- Batkachny Island Location within Caspian Sea
- Coordinates: 45°43′N 48°26′E﻿ / ﻿45.717°N 48.433°E
- Country: Russia
- Oblast: Astrakhan Oblast

= Batkachny Island =

Batkachny Island (Баткачный) is an island in the Caspian Sea. It is located right off the mouths of the Volga in an area where there are many delta islands.

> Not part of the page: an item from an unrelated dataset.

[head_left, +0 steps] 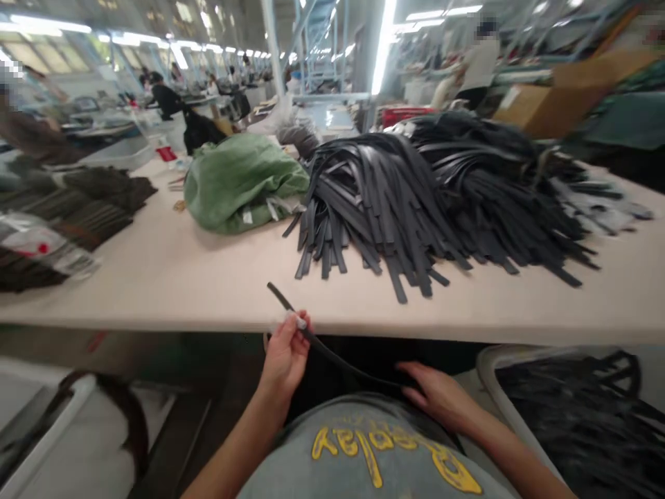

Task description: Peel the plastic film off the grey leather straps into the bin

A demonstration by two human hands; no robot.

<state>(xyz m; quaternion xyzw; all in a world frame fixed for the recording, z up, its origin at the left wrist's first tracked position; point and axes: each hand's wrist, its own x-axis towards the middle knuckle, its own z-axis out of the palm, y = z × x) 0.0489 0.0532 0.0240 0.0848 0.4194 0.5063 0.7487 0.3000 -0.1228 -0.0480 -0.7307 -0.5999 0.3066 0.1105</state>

Batkachny Island has a very twisted shape, with many headlands and inlets. It is separated from the coast by a 1 km wide channel. It has a length of almost 30 km and a maximum width of 10 km.

==Adjacent Islands==
- Sedmoy Island (Ostrov Sed'moy) lies about 7 km to the NE.
- Nizhny Island (Ostrov Nizhny), also known as 'Nizhny Oseredok' lies right east of Batkachny Island's eastern coast, separated from it by a channel that has an average width of 1 km.
- Maly Setnoy Island (Ostrov Malyy Setnoy) lies 10 km to the east of Batkachny.
- Morskoy Setnoy Island (Ostrov Morskoy Setnoy) lies 15 km to the east, beyond Malyy Setnoy.
- Other nearby islands include Ostrov Zelenen'ky and Ostrov Zelyony

Administratively Batkachny and its neighboring islands belong to the Astrakhan Oblast of the Russian Federation.